What to work on
Every record must be given again word for word; no picture belongs in the copy.

▬▬▬▬▬▬

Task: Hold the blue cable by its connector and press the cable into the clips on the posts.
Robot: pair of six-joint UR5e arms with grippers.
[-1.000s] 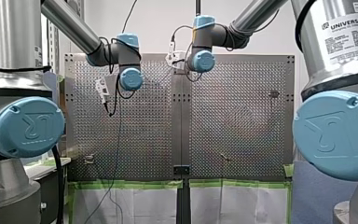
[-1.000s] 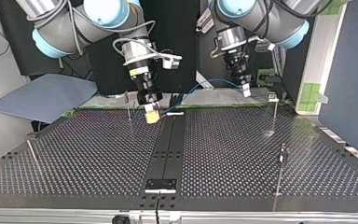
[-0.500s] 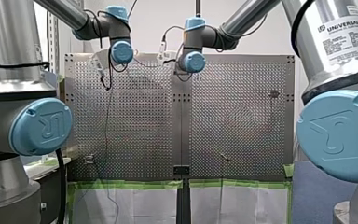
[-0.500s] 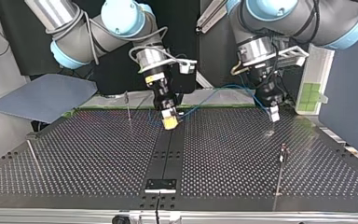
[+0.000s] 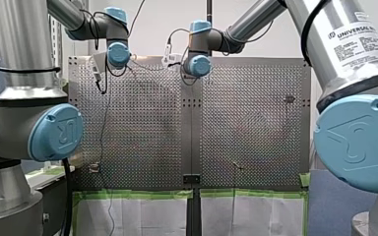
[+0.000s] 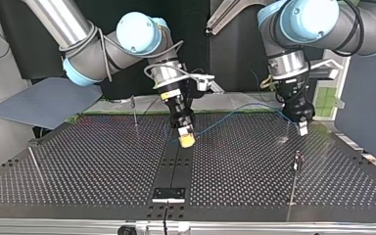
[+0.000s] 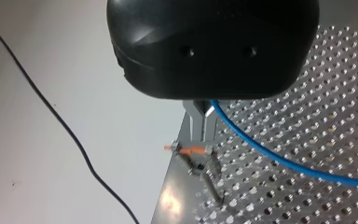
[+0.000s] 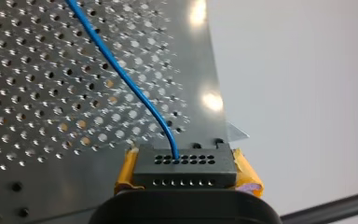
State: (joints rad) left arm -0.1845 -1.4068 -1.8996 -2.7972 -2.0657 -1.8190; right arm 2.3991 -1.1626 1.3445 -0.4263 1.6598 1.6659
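Note:
A thin blue cable (image 6: 235, 111) spans between my two grippers above the perforated table (image 6: 103, 166). My right gripper (image 6: 187, 139), with yellow pads, is shut on the cable's dark grey connector (image 8: 184, 165); the blue cable (image 8: 121, 74) leaves the connector's face. My left gripper (image 6: 302, 128) hangs at the top view's right. In the left wrist view its metal fingers (image 7: 201, 133) are shut on the blue cable (image 7: 279, 158). Just beyond their tips sits a small clip (image 7: 190, 150) with an orange lever, by the plate's edge.
Thin posts stand on the table: one (image 6: 134, 111) at the back left of the top view, one (image 6: 295, 169) at the right front, one (image 6: 35, 166) leaning at the left. A black strip (image 6: 174, 166) runs down the table's middle. A grey sheet (image 6: 44, 100) lies beyond the left edge.
In the top view both grippers came toward the camera with the cable. My left gripper also shifted right, my right gripper moved along the middle strip. The cable now hangs straighter.

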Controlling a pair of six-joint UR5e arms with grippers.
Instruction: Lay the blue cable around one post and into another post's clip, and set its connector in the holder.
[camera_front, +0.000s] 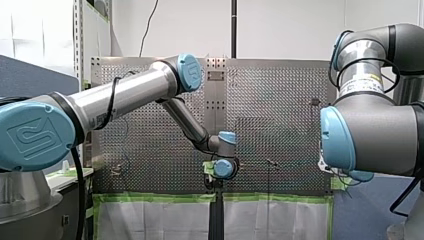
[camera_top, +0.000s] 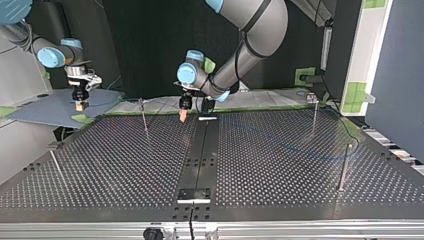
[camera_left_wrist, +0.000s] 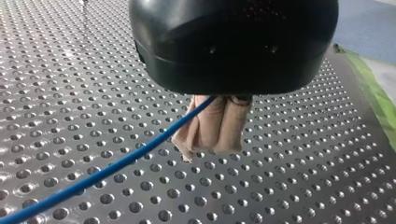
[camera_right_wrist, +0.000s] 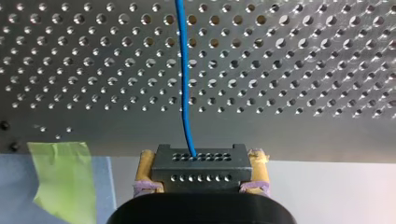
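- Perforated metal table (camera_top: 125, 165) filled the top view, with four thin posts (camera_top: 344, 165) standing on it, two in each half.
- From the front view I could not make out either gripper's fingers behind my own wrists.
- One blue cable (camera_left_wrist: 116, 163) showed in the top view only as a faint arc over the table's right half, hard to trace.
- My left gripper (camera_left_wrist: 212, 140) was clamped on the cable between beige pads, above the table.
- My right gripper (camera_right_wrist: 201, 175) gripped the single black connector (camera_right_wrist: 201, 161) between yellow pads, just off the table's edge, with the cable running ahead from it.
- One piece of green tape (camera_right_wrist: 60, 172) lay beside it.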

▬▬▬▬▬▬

Result
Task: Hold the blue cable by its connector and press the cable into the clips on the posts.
Robot: pair of six-joint UR5e arms with grippers.
[-1.000s] 
[-1.000s] 
[-0.500s] 
[-0.500s] 
[+0.000s] 
[+0.000s] 
[+0.000s] 
[+0.000s] 
State: (joints rad) left arm -0.1845 -1.4068 -1.8996 -2.7972 -2.0657 -1.8190; right arm 2.3991 -1.1626 1.3445 -0.4263 1.6598 1.6659
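Note:
A thin blue cable (image 6: 235, 111) spans between my two grippers above the perforated table (image 6: 103, 166). My right gripper (image 6: 187, 139), with yellow pads, is shut on the cable's dark grey connector (image 8: 184, 165); the blue cable (image 8: 121, 74) leaves the connector's face. My left gripper (image 6: 302, 128) hangs at the top view's right. In the left wrist view its metal fingers (image 7: 201, 133) are shut on the blue cable (image 7: 279, 158). Just beyond their tips sits a small clip (image 7: 190, 150) with an orange lever, by the plate's edge.
Thin posts stand on the table: one (image 6: 134, 111) at the back left of the top view, one (image 6: 295, 169) at the right front, one (image 6: 35, 166) leaning at the left. A black strip (image 6: 174, 166) runs down the table's middle. A grey sheet (image 6: 44, 100) lies beyond the left edge.
In the top view both grippers came toward the camera with the cable. My left gripper also shifted right, my right gripper moved along the middle strip. The cable now hangs straighter.
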
Controlling a pair of six-joint UR5e arms with grippers.
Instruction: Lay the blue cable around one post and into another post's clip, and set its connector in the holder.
[camera_front, +0.000s] 
[camera_top, +0.000s] 
[camera_left_wrist, +0.000s] 
[camera_right_wrist, +0.000s] 
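- Perforated metal table (camera_top: 125, 165) filled the top view, with four thin posts (camera_top: 344, 165) standing on it, two in each half.
- From the front view I could not make out either gripper's fingers behind my own wrists.
- One blue cable (camera_left_wrist: 116, 163) showed in the top view only as a faint arc over the table's right half, hard to trace.
- My left gripper (camera_left_wrist: 212, 140) was clamped on the cable between beige pads, above the table.
- My right gripper (camera_right_wrist: 201, 175) gripped the single black connector (camera_right_wrist: 201, 161) between yellow pads, just off the table's edge, with the cable running ahead from it.
- One piece of green tape (camera_right_wrist: 60, 172) lay beside it.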

This concludes the output.